◆ RAW DATA ◆
--- START ---

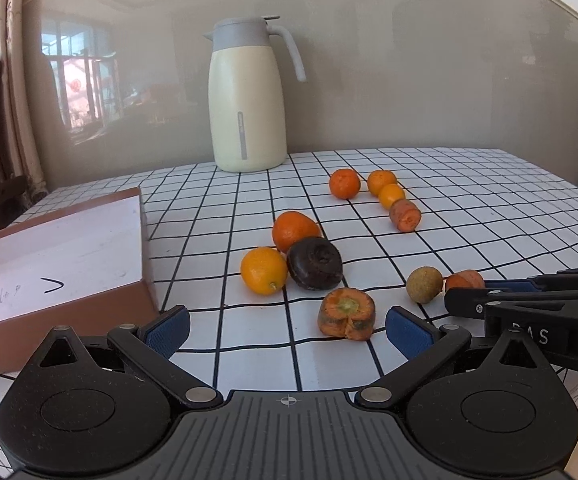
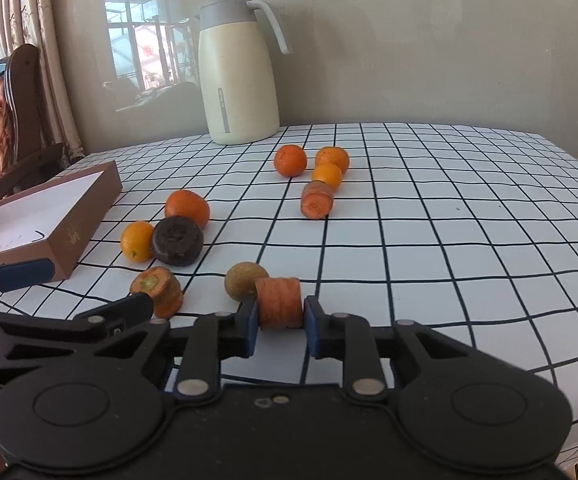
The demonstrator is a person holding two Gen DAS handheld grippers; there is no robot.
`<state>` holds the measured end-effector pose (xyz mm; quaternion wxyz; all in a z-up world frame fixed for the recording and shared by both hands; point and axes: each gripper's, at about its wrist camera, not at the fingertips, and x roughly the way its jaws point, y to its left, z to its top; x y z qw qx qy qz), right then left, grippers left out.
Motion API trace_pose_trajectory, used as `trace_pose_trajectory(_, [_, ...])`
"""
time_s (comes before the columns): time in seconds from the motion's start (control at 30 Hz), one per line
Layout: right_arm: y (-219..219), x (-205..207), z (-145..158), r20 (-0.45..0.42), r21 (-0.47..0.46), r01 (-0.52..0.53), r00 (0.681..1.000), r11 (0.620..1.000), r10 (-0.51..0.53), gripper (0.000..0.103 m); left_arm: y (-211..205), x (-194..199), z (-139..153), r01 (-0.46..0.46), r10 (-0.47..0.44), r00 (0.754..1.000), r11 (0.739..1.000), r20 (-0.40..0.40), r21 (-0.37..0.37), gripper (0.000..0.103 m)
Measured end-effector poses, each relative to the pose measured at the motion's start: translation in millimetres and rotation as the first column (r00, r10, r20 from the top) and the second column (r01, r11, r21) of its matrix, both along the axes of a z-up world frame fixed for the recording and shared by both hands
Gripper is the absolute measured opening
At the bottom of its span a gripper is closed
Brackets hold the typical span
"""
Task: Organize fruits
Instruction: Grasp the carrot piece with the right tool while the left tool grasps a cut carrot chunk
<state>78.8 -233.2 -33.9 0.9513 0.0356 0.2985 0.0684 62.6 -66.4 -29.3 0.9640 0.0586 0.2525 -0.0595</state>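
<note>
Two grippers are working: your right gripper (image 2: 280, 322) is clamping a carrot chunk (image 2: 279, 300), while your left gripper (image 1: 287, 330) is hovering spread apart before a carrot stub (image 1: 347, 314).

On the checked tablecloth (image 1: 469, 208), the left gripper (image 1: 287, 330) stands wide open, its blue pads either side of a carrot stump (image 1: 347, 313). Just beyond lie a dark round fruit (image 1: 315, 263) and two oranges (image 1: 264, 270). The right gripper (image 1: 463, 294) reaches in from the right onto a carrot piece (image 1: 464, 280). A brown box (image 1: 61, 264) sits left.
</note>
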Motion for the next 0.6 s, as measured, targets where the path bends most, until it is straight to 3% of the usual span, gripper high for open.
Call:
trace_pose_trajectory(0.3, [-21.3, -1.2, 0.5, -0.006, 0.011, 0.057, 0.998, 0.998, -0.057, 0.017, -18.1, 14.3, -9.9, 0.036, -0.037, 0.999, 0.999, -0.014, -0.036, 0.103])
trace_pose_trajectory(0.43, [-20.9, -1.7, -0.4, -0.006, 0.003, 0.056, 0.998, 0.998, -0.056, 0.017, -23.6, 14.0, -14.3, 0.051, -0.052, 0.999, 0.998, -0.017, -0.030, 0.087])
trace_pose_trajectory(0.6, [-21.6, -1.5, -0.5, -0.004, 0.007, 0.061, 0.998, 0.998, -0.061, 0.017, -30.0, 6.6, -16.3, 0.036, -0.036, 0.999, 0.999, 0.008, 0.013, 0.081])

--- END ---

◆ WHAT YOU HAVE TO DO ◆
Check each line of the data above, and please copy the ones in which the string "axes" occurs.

◆ EXERCISE OUTPUT ◆
`<state>` holds the measured end-effector pose (xyz mm; quaternion wxyz; all in a z-up world frame fixed for the recording and shared by both hands; point and axes: each gripper's, at about its wrist camera, not at the fingertips, and x roughly the way its jaws point, y to its left, z to its top; x y z qw qx qy qz), right then left, grippers left out.
Measured end-effector poses, each relative to the pose measured at the motion's start: translation in millimetres and rotation as the first column (r00, r10, r20 from the top) and the second column (r01, r11, r21) of its matrix, both along the axes of a z-up world frame fixed for the recording and shared by both hands

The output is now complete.